▶ _WHAT YOU NEED TO DO_
For the entries below, return every line from the top through the line with "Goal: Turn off" exactly as it stands, omitting pictures.

▶ _MATERIAL FOR THIS TASK_
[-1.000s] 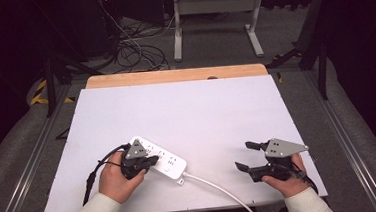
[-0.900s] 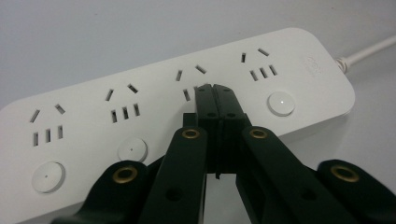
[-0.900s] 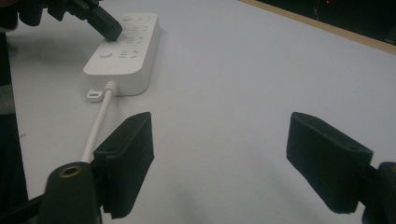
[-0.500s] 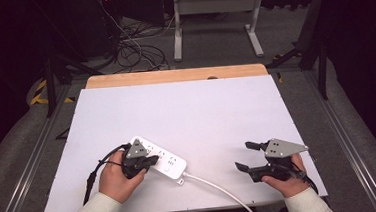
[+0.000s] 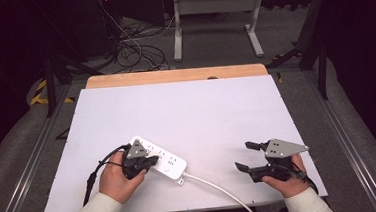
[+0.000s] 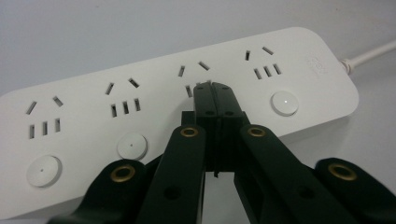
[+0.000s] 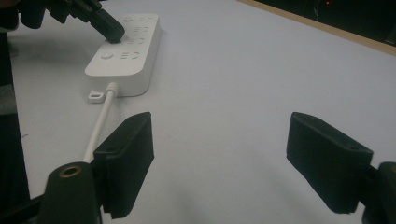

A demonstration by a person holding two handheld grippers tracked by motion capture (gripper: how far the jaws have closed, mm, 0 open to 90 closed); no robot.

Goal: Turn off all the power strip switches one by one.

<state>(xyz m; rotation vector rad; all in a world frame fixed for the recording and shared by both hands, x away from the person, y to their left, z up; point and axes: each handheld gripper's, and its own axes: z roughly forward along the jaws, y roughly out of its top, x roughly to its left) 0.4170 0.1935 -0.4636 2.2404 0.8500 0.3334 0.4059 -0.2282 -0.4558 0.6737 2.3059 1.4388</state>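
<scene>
The left gripper [image 5: 147, 163], jaws closed and empty, pressed its tip onto the power strip [image 5: 166, 162] lying diagonally at the table's [image 5: 201, 110] near-left, while the right gripper [image 5: 250, 158], jaws wide apart and empty, rested well apart.

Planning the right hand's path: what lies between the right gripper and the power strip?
In the high view, only the strip's white cord on bare table lies between right gripper and power strip.

white power strip [image 5: 158, 160], black jaws — white table [image 5: 186, 111]
</scene>
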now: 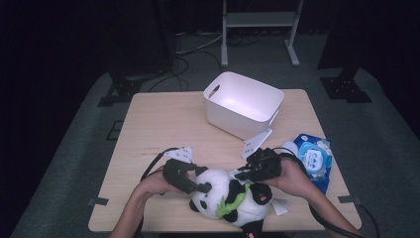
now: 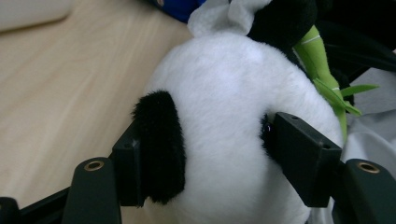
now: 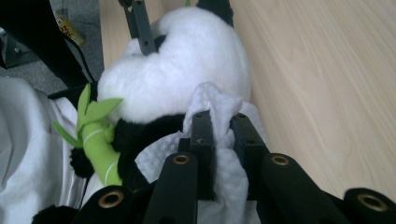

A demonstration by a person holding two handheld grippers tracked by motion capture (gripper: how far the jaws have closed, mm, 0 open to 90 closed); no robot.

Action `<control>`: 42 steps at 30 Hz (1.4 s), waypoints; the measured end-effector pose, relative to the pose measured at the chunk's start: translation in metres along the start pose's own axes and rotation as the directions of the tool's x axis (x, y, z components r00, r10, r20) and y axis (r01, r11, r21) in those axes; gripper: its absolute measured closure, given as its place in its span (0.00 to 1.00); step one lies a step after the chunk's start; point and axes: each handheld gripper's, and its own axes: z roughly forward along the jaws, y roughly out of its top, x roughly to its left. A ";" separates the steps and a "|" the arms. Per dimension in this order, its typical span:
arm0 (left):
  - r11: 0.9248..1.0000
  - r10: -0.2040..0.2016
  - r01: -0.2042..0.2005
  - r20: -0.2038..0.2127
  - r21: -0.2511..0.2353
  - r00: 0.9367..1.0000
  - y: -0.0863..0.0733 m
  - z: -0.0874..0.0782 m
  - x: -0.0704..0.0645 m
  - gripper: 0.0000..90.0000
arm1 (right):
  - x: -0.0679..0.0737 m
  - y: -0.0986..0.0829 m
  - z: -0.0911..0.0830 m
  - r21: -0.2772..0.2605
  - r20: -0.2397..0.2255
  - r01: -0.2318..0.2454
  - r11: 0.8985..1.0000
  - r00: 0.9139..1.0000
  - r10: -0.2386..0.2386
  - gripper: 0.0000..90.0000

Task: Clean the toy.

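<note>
Two grippers work one plush panda [image 1: 229, 198] at the table's [image 1: 158, 129] near edge; your left gripper [image 2: 205, 149] clamps its head, your right gripper [image 3: 219, 135] pinches a white cloth [image 3: 212, 105]; tug carelessly and the cloth could slip free.

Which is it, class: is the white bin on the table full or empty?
Empty. The high view looks into the white bin and shows bare white walls and floor; the panda toy lies outside it on the table.
</note>
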 end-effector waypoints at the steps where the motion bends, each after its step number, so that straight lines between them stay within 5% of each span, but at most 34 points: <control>1: 1.000 0.015 -0.015 -0.023 -0.004 1.000 0.001 -0.001 -0.001 0.38 | -0.001 0.002 0.001 0.000 0.001 -0.003 1.000 1.000 0.003 0.89; 5: 0.999 0.050 -0.052 -0.109 -0.017 0.993 0.004 -0.004 -0.003 0.38 | -0.006 0.010 0.001 -0.001 0.024 -0.001 1.000 1.000 0.001 0.89; 10: 0.995 0.092 -0.098 -0.200 -0.021 0.975 0.006 -0.008 -0.004 0.39 | -0.015 0.016 0.001 -0.017 0.043 -0.016 1.000 0.999 0.017 0.89; 19: 0.999 0.023 -0.027 -0.104 -0.037 0.994 0.002 -0.014 -0.002 0.27 | -0.013 0.014 0.003 0.001 0.022 -0.003 1.000 1.000 0.003 0.89; 26: 0.999 -0.038 0.035 -0.081 -0.029 0.996 -0.002 -0.017 0.002 0.12 | -0.006 0.008 0.000 -0.004 -0.004 -0.003 1.000 1.000 0.003 0.89; 28: 0.999 -0.031 0.030 -0.037 -0.029 0.999 -0.004 -0.013 0.003 0.15 | -0.004 0.008 0.000 -0.002 -0.008 0.000 1.000 1.000 0.000 0.89; 36: 1.000 0.029 -0.029 -0.057 -0.005 0.998 -0.003 -0.009 -0.003 0.27 | -0.003 0.018 0.006 -0.011 -0.012 0.009 1.000 1.000 -0.009 0.89; 42: 1.000 0.030 -0.030 -0.063 0.002 0.998 -0.003 -0.011 -0.002 0.27 | -0.001 0.021 0.006 -0.007 0.003 0.025 1.000 1.000 -0.025 0.89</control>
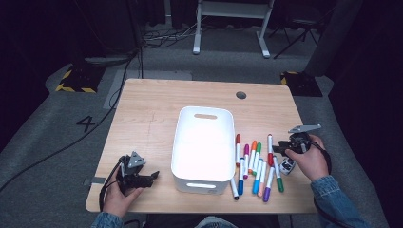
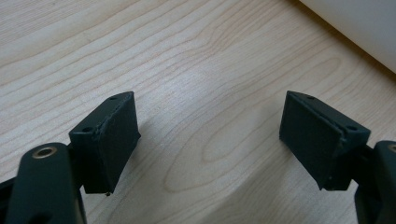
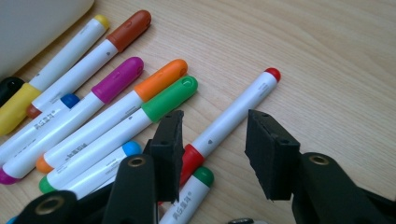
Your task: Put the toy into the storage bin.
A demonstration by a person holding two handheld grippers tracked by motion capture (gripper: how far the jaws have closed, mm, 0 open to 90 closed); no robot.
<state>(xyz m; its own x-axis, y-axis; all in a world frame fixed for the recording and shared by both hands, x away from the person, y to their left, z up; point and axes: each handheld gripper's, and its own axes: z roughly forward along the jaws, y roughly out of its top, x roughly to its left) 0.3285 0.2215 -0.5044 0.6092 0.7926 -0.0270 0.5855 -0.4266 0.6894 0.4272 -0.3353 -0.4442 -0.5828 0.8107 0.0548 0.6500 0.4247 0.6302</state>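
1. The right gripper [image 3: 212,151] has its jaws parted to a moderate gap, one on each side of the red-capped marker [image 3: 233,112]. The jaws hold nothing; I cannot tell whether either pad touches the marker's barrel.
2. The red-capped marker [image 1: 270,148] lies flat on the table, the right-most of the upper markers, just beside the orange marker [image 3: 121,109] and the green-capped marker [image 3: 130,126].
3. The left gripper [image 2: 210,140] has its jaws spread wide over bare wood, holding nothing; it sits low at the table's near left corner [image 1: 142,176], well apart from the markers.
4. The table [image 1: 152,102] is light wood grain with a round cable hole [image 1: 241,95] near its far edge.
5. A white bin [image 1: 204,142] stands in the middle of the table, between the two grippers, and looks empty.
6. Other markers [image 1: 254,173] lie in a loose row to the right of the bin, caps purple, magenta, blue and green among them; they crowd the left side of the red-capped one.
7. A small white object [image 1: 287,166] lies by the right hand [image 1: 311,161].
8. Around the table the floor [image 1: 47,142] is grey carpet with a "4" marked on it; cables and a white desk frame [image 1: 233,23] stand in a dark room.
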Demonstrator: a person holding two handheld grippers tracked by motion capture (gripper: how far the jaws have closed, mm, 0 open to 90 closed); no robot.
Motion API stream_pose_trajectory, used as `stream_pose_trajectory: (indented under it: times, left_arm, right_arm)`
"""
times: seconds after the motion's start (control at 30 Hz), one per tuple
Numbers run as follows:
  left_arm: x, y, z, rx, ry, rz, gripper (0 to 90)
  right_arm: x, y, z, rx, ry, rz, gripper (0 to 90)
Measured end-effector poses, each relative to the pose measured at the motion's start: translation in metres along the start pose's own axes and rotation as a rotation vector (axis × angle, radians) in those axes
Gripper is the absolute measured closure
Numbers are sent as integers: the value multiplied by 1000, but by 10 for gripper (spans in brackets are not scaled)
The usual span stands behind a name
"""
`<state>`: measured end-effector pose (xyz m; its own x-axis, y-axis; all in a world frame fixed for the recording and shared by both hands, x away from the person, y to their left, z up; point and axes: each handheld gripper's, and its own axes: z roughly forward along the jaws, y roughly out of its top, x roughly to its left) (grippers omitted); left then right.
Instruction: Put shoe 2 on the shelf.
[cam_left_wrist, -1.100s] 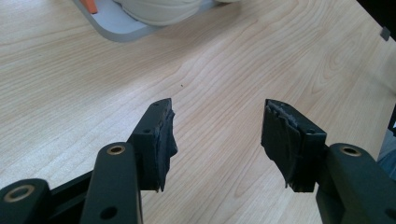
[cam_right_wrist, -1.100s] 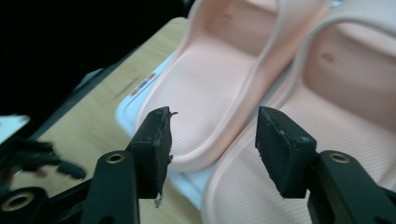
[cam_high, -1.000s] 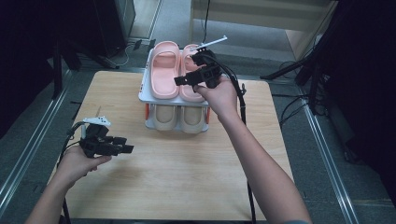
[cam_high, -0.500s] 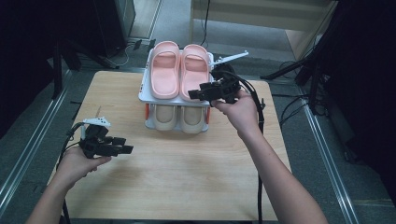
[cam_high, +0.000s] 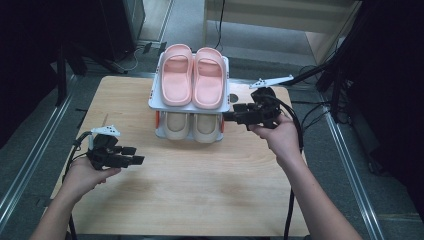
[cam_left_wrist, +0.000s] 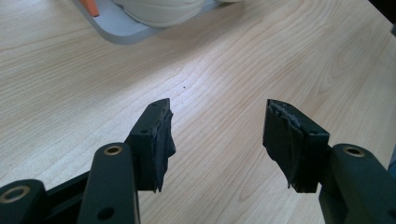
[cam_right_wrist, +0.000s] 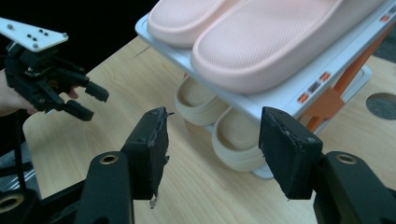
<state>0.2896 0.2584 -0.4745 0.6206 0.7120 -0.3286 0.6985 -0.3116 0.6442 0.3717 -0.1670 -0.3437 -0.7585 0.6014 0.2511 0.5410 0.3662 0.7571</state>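
Two-tier shoe rack (cam_high: 226, 106) stands at the far middle of the wooden table (cam_high: 200, 200). Top shelf carries a pair of pink slippers (cam_high: 194, 75), side by side, toes toward the person. Lower shelf has a pair of cream slippers (cam_high: 191, 126), also side by side.

Right gripper (cam_high: 231, 116) is held just beside the rack's right edge, level with the lower shelf, pointing left at it. Jaws are spread wide with nothing between them. In the right gripper view the right gripper (cam_right_wrist: 212, 140) looks along the rack's side: pink slippers (cam_right_wrist: 261, 32) above, cream slippers (cam_right_wrist: 219, 126) below, rack edge (cam_right_wrist: 285, 100) near the right jaw, not touching as far as visible.

Left gripper (cam_high: 131, 156) sits low over the table's near left, well apart from the rack, pointing right. Its jaws are also apart and empty; the left gripper view shows the left gripper (cam_left_wrist: 217, 135) over bare wood, rack base (cam_left_wrist: 116, 28) at the top edge.
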Motion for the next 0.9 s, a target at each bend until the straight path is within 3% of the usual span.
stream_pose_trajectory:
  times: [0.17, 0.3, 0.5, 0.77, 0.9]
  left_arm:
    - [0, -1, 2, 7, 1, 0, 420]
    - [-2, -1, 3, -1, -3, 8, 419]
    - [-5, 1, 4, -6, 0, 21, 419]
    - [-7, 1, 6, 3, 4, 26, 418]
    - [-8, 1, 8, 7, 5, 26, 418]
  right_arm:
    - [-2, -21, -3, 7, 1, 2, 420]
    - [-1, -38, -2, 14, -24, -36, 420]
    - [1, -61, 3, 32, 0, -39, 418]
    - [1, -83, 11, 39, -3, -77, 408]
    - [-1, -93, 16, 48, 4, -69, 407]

▶ _YOUR RESPONSE_
[-1.000s] 
[-0.900s] 
[-0.900s] 
[-0.500s] 
[+0.000s] 
[+0.000s] 
[+0.000s] 

A demonstration by a person holding two handheld grippers tracked by motion capture (gripper: how far the jaws have closed, mm, 0 open to 90 closed); no robot.

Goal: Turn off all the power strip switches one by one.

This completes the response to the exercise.